3. The Humanness of Spirituality

To be spiritual is to fulfill our humanness--everything that it means to be fully human. We are called in Christ to rediscover what it means to be human in this world. We need to feel comfortable in accepting our Creaturely-ness--and to do this, we must bow before God as a creature, accepting our place in Creation. We must accept our limits, rest in being human, and be at peace with our Creator. We can look at our corner of Creation and find contentment. And ultimately, we can are reminded of what we are being saved to--a glorious, redeemed world in which that relationship will be completely made right and restored to its full glory and purpose.

4. The Significance of the Fall

The shadow of the Fall and the utter brokenness of this world runs very, very deep. There is a dissonance in all of creation, even to the Christian. The consequences of sin are hideous and corruption is so widespread. Much of the Western world has been convinced that we can fix everything, that we can civilize all of the world, but the problems we struggle with are so incredibly hard to get rid of: brokenness within our families, bigotry, educational reforms, politics, etc. Only with Christ will the groanings of creation be ceased--there are no quick fixes. While no enjoyment of creation should be taken away, we must live in light of the evil, carry an awareness of the shadow of the Fall, and we must bleed and weep with this broken world.

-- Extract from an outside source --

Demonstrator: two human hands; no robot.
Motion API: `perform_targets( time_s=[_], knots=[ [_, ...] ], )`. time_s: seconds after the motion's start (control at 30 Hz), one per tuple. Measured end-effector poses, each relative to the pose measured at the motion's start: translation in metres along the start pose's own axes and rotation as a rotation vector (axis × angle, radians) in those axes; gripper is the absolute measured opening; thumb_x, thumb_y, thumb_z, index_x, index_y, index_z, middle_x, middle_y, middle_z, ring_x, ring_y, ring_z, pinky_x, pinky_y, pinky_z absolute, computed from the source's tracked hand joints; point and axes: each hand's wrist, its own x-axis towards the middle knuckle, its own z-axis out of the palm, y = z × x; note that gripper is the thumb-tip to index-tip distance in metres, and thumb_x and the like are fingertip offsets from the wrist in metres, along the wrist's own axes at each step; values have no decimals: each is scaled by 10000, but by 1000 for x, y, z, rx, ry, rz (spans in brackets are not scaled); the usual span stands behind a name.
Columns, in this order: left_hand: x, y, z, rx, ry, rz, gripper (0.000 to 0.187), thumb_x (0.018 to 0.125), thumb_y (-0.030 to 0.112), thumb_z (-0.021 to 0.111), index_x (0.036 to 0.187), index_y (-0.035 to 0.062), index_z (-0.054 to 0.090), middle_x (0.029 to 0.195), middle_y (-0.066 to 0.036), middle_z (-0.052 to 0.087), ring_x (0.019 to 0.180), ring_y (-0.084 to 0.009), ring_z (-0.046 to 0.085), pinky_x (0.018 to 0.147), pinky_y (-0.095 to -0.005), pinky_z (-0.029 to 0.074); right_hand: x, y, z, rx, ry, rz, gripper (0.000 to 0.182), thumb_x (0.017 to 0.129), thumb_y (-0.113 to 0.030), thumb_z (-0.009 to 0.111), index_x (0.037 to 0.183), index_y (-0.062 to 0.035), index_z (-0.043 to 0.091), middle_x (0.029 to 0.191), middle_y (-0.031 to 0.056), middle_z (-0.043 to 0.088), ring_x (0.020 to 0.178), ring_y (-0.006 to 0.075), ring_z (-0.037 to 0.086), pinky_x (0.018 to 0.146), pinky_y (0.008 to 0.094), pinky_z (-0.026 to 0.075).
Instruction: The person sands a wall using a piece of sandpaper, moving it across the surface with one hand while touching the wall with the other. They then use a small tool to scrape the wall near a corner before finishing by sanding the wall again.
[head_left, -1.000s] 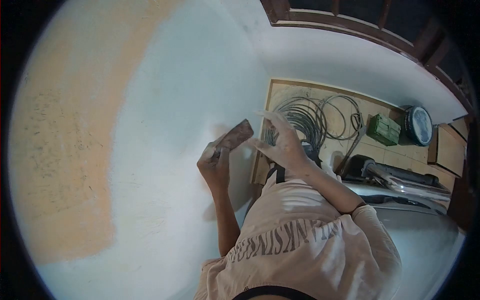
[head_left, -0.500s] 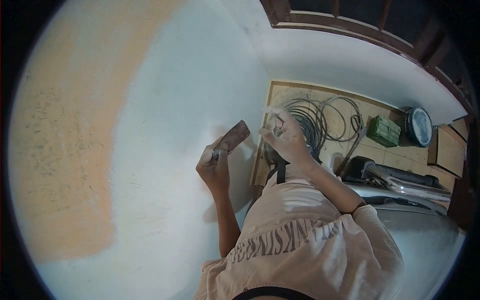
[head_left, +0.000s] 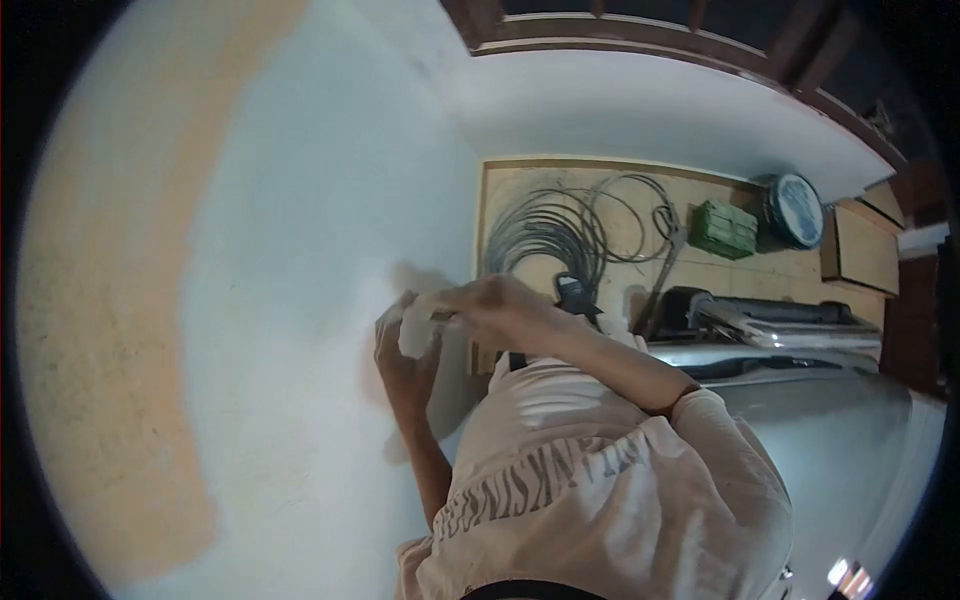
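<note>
Both hands meet in front of the pale wall (head_left: 300,300). My left hand (head_left: 402,352) is raised, its fingers and thumb curved round a pale shape that I cannot make out. From the right, my right hand (head_left: 495,308) reaches across with its fingertips pressed together at the fingers of my left hand. Motion blurs both hands, and the brown strip seen earlier cannot be picked out. Orange-tan paint (head_left: 110,400) covers the far left of the wall.
Coiled cable (head_left: 535,220) lies on the tiled floor beyond my hands. Farther right are a green box (head_left: 724,229), a round bucket (head_left: 797,211) and a wooden box (head_left: 862,250). A silver vehicle-like body (head_left: 810,430) stands at the right, below a brown-framed window (head_left: 640,40).
My right hand has moved left and down to meet my left hand. The brown strip that stuck out from my left hand no longer shows. The view has shifted to the right.
</note>
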Motion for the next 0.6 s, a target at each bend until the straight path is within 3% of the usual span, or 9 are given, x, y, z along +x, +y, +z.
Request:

5. The Hope and Good News of the Gospel

God has saving designs for his entire creation.... a new heaven and a new earth, where he will restore not only our souls, but also our physical bodies and every aspect of creation. Brokenness happens at every level, therefore salvation will happen at every level. God's entire creation is given over to Christ. We have been born anew of God into this world, and we are working with God to redeem it. This has huge implications--every aspect of the world should be brought into the light of Christ; therefore we are called to be agents of change and transformation. We must look after our patch of Creation and love the man next door.

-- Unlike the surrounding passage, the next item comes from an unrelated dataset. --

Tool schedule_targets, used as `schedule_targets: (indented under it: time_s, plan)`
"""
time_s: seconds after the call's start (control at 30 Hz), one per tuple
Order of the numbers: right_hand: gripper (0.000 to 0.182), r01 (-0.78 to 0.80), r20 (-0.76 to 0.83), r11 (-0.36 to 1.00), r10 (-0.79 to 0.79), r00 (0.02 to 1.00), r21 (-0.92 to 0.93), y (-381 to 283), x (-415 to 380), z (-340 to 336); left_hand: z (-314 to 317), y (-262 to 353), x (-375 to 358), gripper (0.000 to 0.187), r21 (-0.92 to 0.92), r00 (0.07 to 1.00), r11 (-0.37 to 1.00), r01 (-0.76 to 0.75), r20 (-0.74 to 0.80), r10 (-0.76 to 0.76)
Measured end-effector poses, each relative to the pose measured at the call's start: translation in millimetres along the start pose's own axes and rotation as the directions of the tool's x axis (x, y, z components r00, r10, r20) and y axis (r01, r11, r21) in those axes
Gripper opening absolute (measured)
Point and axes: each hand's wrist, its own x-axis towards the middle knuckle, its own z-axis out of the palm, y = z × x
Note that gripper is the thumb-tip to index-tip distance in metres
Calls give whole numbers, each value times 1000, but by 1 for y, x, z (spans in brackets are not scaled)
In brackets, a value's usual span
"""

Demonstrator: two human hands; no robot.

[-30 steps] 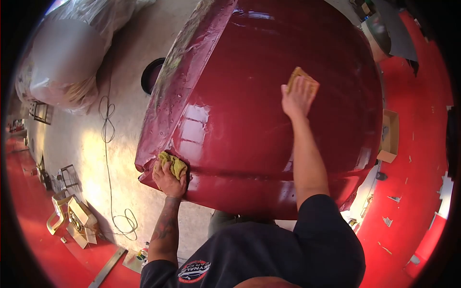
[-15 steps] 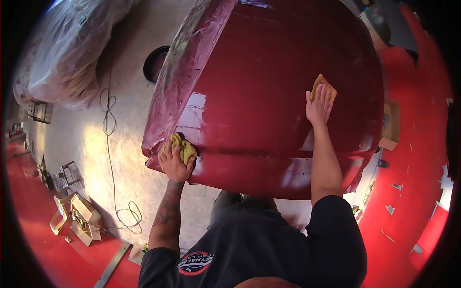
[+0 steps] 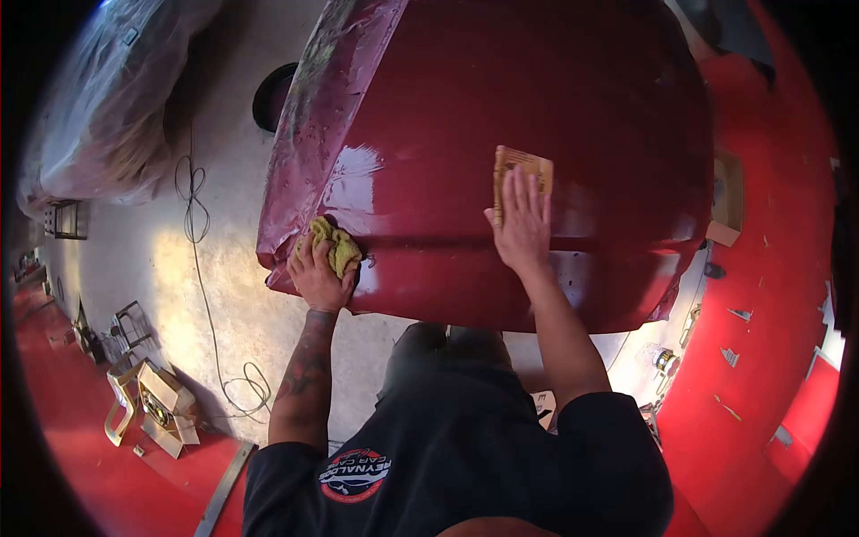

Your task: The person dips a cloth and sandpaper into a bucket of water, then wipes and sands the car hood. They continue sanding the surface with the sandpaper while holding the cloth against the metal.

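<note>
A large dark red, glossy car panel spreads out before me, with clear plastic sheeting along its left side. My left hand rests at the panel's near left corner, its fingers wrapped round a crumpled yellow-green cloth. Near the middle of the panel, my right hand lies flat with fingers stretched over a tan, printed rectangular pad, pressing it against the red surface.
Plastic-wrapped bulk stands at the upper left. A black round tub sits beside the panel. A cable runs over the floor. Open cardboard boxes lie at the lower left and right.
My right hand has moved left across the panel with the tan pad, which is now turned more upright. My left hand stays on the cloth at the corner. The view has shifted slightly.
</note>
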Motion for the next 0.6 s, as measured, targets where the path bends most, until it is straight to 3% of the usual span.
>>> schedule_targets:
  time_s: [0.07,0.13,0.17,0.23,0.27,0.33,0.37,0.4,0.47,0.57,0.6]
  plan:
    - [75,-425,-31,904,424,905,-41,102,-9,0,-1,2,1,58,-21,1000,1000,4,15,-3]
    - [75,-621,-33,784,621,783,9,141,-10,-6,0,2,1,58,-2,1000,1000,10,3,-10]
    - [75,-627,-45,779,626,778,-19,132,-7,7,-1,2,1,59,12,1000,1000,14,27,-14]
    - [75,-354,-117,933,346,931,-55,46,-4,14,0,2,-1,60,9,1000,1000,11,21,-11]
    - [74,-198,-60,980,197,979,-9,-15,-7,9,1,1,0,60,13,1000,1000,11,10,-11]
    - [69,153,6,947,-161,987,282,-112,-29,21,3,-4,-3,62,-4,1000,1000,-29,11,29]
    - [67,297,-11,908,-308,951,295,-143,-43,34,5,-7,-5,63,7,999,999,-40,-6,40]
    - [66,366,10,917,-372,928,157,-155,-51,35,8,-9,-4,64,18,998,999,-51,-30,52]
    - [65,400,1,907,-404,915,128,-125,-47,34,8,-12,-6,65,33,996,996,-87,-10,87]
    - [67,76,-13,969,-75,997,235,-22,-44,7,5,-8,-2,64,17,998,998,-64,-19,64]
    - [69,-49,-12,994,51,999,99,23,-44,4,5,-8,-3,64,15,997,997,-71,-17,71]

Wednesday, January 21, 2009

This Past Week at L'Abri

I experienced L'Abri.

I didn't just read about it, or talk about it, or think about it. I was there.

It was an incredible week of learning and studying, caving and hiking, running and reading. Living amongst people for a week who can appreciate you and love you after only having known you for hours can sometimes be a stark contrast to the world in which we live everyday. Taking, in a sense, a fast of technology, entertainment, and the daily grind opens our eyes to the simple things in life, the small things that matter in huge ways and force us to abandon ourselves until we are utterly free and alive. Like the way the snow sparkled against the the moonlit sky as it fluttered down. And the way the sun rose over the hilltop, creating a canopy of orange and pink, red and yellow. Bare trees cluttered the valley below us and stalagmites littered the cave we crawled through on our tummies. The fire roared in the hearth as heat flushed our faces. I don't even think the word "refreshed" can quite describe the feeling I felt. The gift of Creation on this earth is huge.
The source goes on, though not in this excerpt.